Storm Lee hits New England and Canada with hurricane-force winds

PORTLAND, Maine (AP) — Storm Lee roared across the Atlantic Saturday, threatening millions of people on the New England coast and eastern Canada with hurricane-force winds, dangerous waves and torrential rains.
Severe conditions were forecast in parts of Massachusetts and Maine, and hurricane conditions could hit the Canadian provinces of New Brunswick and Nova Scotia, where the storm, downgraded early Saturday from a hurricane to a post-cyclone tropical, expected to make landfall later today. .
The center of the storm was about 185 miles (365 kilometers) southwest of Halifax, Nova Scotia, and about 160 miles (355 kilometers) south-southeast of Eastport, Maine , at 8 a.m. EDT Saturday. It was moving north at a rapid speed of 25 mph (41 km/h), with maximum sustained winds of 80 mph (129 km/h).
Hurricane watches were in effect for New Brunswick and Nova Scotia, while a tropical storm warning extended from Westport, Massachusetts, to Nova Scotia.
A state of emergency was declared in Massachusetts and Maine, the nation’s most forested state, where the ground was saturated and trees weakened by heavy summer rains.
Utilities reported tens of thousands of customers without power, from Maine to Nova Scotia.
Trees were reported in eastern Maine, according to National Weather Service meteorologist Todd Foisy.
“We have a long way to go and we are already seeing downed trees and power outages,” Foisy said Saturday.
Peak gusts are expected to reach 70 mph (113 km/h) along the eastern Maine coast, but there will be gusts of up to 50 mph (80 km/h) across a more than 400-mile swath of wide, from Moosehead Lake in Maine eastward to the ocean, he said.
Cruise ships found shelter in Portland’s docks, while lobstermen from Bar Harbor, Maine and elsewhere pulled their expensive traps from the water and hauled their boats inland, leaving some ports resembling ghost towns on Friday.
Lee already hit the US Virgin Islands, Bahamas and Bermuda before heading north, and strong swells were likely to cause “life-threatening wave and rip current conditions” in the US and Canada , according to the hurricane center.

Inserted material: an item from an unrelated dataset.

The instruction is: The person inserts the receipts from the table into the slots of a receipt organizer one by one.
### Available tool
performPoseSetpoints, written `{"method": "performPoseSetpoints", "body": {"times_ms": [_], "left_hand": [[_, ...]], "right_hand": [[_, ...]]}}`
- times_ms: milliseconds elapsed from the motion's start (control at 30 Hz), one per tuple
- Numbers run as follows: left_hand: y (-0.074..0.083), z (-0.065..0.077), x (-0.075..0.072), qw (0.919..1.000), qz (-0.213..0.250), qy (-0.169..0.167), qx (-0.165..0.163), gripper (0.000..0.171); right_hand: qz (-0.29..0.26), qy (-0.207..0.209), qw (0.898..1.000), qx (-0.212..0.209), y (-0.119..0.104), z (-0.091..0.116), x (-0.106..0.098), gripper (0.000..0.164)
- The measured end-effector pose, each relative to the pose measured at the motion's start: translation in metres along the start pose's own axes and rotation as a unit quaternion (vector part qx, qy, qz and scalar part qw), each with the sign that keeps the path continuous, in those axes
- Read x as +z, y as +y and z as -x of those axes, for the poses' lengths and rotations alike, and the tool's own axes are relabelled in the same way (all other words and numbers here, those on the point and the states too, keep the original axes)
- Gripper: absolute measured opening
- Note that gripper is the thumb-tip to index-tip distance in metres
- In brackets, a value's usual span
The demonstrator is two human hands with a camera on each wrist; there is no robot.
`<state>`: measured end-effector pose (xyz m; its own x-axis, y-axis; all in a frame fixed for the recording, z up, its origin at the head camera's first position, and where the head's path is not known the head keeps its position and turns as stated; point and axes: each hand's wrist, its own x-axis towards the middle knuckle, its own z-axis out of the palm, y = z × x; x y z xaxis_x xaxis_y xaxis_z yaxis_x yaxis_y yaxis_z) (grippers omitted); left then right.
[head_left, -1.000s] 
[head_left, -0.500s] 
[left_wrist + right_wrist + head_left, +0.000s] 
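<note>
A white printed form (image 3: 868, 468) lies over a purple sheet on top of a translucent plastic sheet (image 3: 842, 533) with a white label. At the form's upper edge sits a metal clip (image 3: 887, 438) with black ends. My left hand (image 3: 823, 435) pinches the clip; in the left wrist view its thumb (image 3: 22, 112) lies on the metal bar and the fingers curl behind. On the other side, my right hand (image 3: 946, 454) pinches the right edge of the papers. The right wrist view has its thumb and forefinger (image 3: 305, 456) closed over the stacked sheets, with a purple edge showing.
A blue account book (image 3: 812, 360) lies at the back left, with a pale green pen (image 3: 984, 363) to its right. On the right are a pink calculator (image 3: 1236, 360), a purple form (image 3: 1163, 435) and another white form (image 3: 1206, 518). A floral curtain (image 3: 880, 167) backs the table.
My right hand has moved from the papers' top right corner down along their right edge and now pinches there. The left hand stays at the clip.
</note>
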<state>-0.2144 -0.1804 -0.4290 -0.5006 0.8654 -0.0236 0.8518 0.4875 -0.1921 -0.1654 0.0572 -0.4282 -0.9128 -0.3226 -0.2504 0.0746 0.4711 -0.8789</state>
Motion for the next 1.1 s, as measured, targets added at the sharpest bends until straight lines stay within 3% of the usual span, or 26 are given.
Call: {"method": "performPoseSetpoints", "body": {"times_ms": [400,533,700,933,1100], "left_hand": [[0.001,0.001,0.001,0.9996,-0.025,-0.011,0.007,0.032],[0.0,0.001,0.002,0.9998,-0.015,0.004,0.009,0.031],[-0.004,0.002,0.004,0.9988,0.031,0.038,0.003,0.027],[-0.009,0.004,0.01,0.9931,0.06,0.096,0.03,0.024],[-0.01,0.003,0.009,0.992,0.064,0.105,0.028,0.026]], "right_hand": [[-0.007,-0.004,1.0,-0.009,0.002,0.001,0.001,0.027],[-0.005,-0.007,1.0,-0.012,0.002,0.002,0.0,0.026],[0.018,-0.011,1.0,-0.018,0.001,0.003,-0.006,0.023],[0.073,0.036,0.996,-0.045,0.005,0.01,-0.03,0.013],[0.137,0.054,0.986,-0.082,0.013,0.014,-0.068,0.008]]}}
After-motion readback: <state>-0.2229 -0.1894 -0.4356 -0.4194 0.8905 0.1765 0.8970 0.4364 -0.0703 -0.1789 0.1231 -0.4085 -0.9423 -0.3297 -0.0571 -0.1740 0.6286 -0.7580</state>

Parts of the Maine coast could see waves up to 15 feet high crash, causing erosion and damage, and the strong gusts will cause power outages, said National Weather meteorologist Louise Fode Service. Up to 5 inches of rain was forecast in eastern Maine, where a flash flood watch was in effect.
But even as they prepared, New Englanders seemed largely unconcerned. In Maine, where people are accustomed to destructive Northeast winters, some dismissed Lee’s arrival as something akin to those storms, but without the snow.
“There are going to be huge white rollers coming in with 50 to 60 mph winds. It’s going to be a lot of fun,” Bar Harbor lobsterman Bruce Young said Friday. He nevertheless had his boat moved to the local airport, saying it was better to be safe than sorry.
On Long Island, commercial lobsterman Steve Train finished removing 200 traps from the water on Friday. Train, who is also a firefighter, was going to wait out the storm on the island in Casco Bay.
He didn’t mind staying there during the storm. “Not at all,” he said.
In Canada, Ian Hubbard, a meteorologist for Environment and Climate Change Canada and the Canadian Hurricane Center, said Lee would not be as severe as the remnants of Hurricane Fiona, which a year ago swept away homes into the ocean and cut off the electricity. in most of the two provinces and dragged a woman into the sea.

Joe Raedle via Getty Images
But it was still a dangerous storm. Kyle Leavitt, director of the New Brunswick Emergency Management Organization, urged residents to stay home, saying, “Nothing good can come from looking at big waves and how strong the wind really is.” »
Destructive hurricanes are relatively rare this far north. The Great New England Hurricane of 1938 brought gusts up to 300 km/h and sustained winds of 195 km/h to Blue Hill Observatory in Massachusetts. But no such powerful storms have occurred in recent years.
The region learned the hard way, with Hurricane Irene in 2011, that damage is not always limited to the coast. Downgraded to a tropical storm, Irene still caused more than $800 million in damage in Vermont.
Sharp and Whittle reported from Portland. Associated Press writer Rob Gillies in Toronto contributed.